Choosing good health in northern Manitoba
About five years ago, Ted Bland’s doctor told him it was time to start taking insulin injections to keep his type 2 diabetes under control. Bland said no and told his doctor he would return in two weeks.
Bland—who was Chief of York Factory First Nation at the time—went home to do some online research and ordered a book called 7 Steps to Health: The Big Diabetes Lie. “The book was life-changing for me,” he says. “I learned a lot of different things about diet and its impact on type 2 diabetes.”

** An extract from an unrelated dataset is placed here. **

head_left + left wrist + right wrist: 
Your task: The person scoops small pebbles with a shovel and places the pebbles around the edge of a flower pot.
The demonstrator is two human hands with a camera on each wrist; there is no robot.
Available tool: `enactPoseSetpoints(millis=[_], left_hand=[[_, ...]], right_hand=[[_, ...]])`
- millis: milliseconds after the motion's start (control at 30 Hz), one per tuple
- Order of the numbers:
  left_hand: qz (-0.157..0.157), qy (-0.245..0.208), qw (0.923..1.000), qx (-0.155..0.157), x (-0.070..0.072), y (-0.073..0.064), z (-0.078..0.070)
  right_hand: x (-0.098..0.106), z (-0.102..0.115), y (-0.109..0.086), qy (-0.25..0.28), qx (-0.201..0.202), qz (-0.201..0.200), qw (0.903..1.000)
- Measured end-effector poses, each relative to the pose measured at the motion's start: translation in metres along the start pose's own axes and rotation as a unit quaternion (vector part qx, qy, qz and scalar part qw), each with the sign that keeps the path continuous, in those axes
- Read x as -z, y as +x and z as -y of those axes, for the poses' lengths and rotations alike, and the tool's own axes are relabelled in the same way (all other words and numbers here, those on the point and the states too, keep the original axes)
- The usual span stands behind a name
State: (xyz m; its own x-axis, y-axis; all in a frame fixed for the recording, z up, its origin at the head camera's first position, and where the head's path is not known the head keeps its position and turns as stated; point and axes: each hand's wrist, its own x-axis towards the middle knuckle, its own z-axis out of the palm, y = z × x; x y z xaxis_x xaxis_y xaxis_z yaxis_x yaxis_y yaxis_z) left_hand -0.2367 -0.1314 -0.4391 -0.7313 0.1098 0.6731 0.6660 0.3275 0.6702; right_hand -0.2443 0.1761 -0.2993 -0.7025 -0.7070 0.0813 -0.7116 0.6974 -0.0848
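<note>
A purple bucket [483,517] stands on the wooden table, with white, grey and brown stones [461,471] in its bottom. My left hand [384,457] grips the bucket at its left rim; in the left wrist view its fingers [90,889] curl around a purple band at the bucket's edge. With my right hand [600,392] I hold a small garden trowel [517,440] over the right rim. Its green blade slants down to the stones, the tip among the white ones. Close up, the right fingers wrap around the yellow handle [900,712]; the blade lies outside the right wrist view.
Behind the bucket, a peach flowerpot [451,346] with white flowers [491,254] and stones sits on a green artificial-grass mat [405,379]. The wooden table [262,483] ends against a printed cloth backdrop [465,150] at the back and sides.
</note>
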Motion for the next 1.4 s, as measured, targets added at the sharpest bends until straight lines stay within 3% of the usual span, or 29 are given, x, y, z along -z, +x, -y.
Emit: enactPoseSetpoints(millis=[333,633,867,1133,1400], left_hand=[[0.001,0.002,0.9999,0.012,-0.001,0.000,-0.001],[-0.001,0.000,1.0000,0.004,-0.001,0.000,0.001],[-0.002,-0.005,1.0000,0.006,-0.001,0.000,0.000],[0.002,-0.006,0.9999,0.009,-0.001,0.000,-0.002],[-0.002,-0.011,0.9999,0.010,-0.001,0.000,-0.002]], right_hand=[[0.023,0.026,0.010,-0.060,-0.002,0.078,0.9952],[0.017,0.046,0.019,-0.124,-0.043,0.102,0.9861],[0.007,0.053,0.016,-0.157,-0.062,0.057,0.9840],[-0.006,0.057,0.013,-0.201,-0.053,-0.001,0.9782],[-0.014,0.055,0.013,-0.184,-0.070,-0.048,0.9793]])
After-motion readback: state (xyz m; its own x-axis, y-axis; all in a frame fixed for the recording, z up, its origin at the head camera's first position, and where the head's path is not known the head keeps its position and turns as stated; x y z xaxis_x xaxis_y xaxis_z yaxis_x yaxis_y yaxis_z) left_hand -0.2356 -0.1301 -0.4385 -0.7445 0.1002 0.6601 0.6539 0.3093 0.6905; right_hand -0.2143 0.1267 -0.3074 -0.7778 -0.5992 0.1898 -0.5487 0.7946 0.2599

He read the book in just two days and changed his eating habits immediately. He cut out sugar, white flour, margarine, and other processed foods and instead ate more fruits and vegetables. He also stopped taking his diabetes medication and his blood pressure medication. As promised, he returned to his doctor two weeks later.
The doctor checked Bland’s blood sugar. It was 6.9 mmol/L, well within the normal range of 5–10 and far below the 14 that Bland had measured on his previous visit.
The doctor was impressed and more than a little surprised, but still thought Bland should start taking insulin injections. Again, Bland said no to insulin, and yes to continued healthy living: fruits, vegetables, superfood supplements, daily exercise, and twice-daily meditation.
“I know it can be done; I have good discipline. I know what it takes to do it. But it can be very hard to maintain,” says Bland.
This is especially true in a First Nation where diabetes is rampant. According to Diabetes Canada, “age-standardized prevalence rates for diabetes are 17.2% among First Nations individuals living on-reserve, 10.3% among First Nations individuals living off-reserve, and 7.3% among Métis people.” This is compared to 5.0% of the Canadian population as a whole. Current models for Manitoba suggest that First Nations children are 25 times more likely to be diagnosed with type 2 diabetes than non-Indigenous children. It is nothing short of a crisis, and Bland points to the poor availability of affordable healthy food as a key culprit.
“I went to our store and took a close look at the prices and I was awestruck. There was a bowl of blueberries, grapes, and cut up strawberries that was 33 dollars. It wasn’t even that big,” says Bland. “Everything that was healthy was super expensive, and everything that contributes to diabetes—like pop, chips, and chocolate bars—was cheap. It seems like those items are subsidized; they don’t increase in price. This is why we’re all destined to become diabetics. The business infrastructure has made the cost of living and eating well far too high. It is a challenge we face as Indigenous people.”
The root causes of the healthy food crisis lie in the legacies of colonization, the residential school system, and racism.
“Our nations were forced to do things in certain ways. The authorities took everything away from us and said ‘this is how you live; this is what you eat’,” says Bland, whose mother was taken away from her home in York Factory when she was five and placed in a residential school near Brandon. “There were times when people couldn’t leave the reserves without permission to get traditional foods and medicines, and we were forced to live with store-bought products that weren’t part of our original societies. Our traditional livelihoods—hunting, trapping, fishing, all the ways that we used to sustain ourselves—were jeopardized.” The effects are still being felt today, with a lack of mental health resources, dietary education, and fitness programs.
Bland recognizes that change—both at the personal level and the systemic level—can be slow and difficult, but sees “flickering lights of hope” when organizations and communities work together to make change. He points to SciMar and its Wellness Transformation Network as potentially important contributors to a transformation in Indigenous health.
“I had the opportunity to meet Mick Lautt (SciMar’s CEO) a while ago,” says Bland. “Mick understands what the real challenges are for Indigenous people, and he’s worked with several Indigenous organizations. SciMar has an understanding of what is actually causing the diabetes aside from food intake.”
SciMar’s novel science points to the hormone hepatalin, which is produced by the liver, as the basis for a new understanding of type 2 diabetes. As a community leader and someone who has personally addressed type 2 diabetes, Bland is learning more about SciMar’s science, its business, and its community outreach.
“There’s definitely hope,” says Bland. “The challenges we face are so great that something like what SciMar is doing could really make a significant change in what’s happening in our communities.”